Bro, what's the problem? The question is asking about hunter gatherers - you (kind of snarkily) brought up that there are hunter gatherers today - if you want to bring them into the discussion, you can - but don't get all pissy at someone who elaborates on your original thread of thought.
 
Well, I think that hunter gatherers today are obviously different than the hunter gatherers of 16,000 - unless they live in total isolation, but it's still interesting to see how they live too - it's not an either or question.

As for your other questions, in any capacity, and comparison - dealers choice.

I think you need to restate your question so as to allow a more specific response. A large percentage of the US population is clinically obese.
 
But even the adults had to deal with injuries, diseases, poor quality of water of food, terrible hygiene etc. How many of them honestly grew past 50? Nowadays dying at 65 seems too young.

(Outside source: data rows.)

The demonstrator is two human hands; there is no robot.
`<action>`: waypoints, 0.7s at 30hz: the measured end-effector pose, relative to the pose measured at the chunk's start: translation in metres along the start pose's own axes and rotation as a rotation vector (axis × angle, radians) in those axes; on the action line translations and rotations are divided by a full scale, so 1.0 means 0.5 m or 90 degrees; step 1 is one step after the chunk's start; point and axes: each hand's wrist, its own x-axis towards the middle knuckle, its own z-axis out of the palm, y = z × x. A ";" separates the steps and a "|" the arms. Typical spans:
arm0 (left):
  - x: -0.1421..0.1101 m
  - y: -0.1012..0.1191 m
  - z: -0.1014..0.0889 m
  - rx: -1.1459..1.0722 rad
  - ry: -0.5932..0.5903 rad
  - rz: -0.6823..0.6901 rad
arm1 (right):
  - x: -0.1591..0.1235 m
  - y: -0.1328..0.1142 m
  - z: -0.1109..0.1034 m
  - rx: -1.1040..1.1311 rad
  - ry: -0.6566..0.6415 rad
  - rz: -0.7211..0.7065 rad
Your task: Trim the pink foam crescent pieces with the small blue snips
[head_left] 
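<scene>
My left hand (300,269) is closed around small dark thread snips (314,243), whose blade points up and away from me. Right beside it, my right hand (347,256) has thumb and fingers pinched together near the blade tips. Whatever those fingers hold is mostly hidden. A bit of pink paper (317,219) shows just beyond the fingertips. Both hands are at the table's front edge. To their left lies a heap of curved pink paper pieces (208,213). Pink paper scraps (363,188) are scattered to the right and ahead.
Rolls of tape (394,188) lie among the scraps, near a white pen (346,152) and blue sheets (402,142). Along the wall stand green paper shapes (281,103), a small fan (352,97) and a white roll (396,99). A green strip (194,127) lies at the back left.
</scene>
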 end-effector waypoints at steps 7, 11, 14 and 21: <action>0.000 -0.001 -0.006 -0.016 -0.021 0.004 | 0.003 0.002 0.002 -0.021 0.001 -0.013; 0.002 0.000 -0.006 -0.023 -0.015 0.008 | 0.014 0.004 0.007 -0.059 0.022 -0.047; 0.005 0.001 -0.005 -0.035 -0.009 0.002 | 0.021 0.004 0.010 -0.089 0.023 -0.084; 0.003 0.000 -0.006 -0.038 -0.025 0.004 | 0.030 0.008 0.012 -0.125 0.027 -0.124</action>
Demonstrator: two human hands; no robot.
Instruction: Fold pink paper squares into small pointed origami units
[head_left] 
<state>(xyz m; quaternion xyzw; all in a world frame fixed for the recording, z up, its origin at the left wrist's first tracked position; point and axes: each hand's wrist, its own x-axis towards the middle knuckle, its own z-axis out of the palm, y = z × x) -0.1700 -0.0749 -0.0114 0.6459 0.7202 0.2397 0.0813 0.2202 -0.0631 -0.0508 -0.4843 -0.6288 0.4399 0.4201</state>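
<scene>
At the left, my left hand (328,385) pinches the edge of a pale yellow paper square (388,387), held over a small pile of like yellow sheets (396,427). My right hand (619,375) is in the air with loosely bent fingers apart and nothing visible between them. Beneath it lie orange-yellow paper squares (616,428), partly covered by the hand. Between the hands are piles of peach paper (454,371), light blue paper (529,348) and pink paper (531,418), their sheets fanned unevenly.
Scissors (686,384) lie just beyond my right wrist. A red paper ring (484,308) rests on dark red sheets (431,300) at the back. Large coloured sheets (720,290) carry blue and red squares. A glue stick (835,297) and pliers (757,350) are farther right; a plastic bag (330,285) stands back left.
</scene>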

What makes you assume diseases and water were so shit back then? Disease came from exposure to other populations. The quality of water was certainly better before large populations, mining, industry etc.
 
Bro, what's the problem? The question is asking about hunter gatherers - you (kind of snarkily) brought up that there are hunter gatherers today - if you want to bring them into the discussion, you can - but don't get all pissy at someone who elaborates on your original thread of thought.

Not getting pissy. I've attemped to answer this question before.
 
I think you need to restate your question so as to allow a more specific response. A large percentage of the US population is clinically obese.

What significant barrier are you having to answering the question? It's vague intentionally, to let people come in (like you) and bring up non-specific arguments. If you want to make an argument in any particular direction - please feel free - but I am intentionally not holding your hand through the process.
 
What significant barrier are you having to answering the question? It's vague intentionally, to let people come in (like you) and bring up non-specific arguments. If you want to make an argument in any particular direction - please feel free - but I am intentionally not holding your hand through the process.

Ahh I see.
 
Considering a significant % of these hunter-gatherers died shortly after childbirth, I would say no.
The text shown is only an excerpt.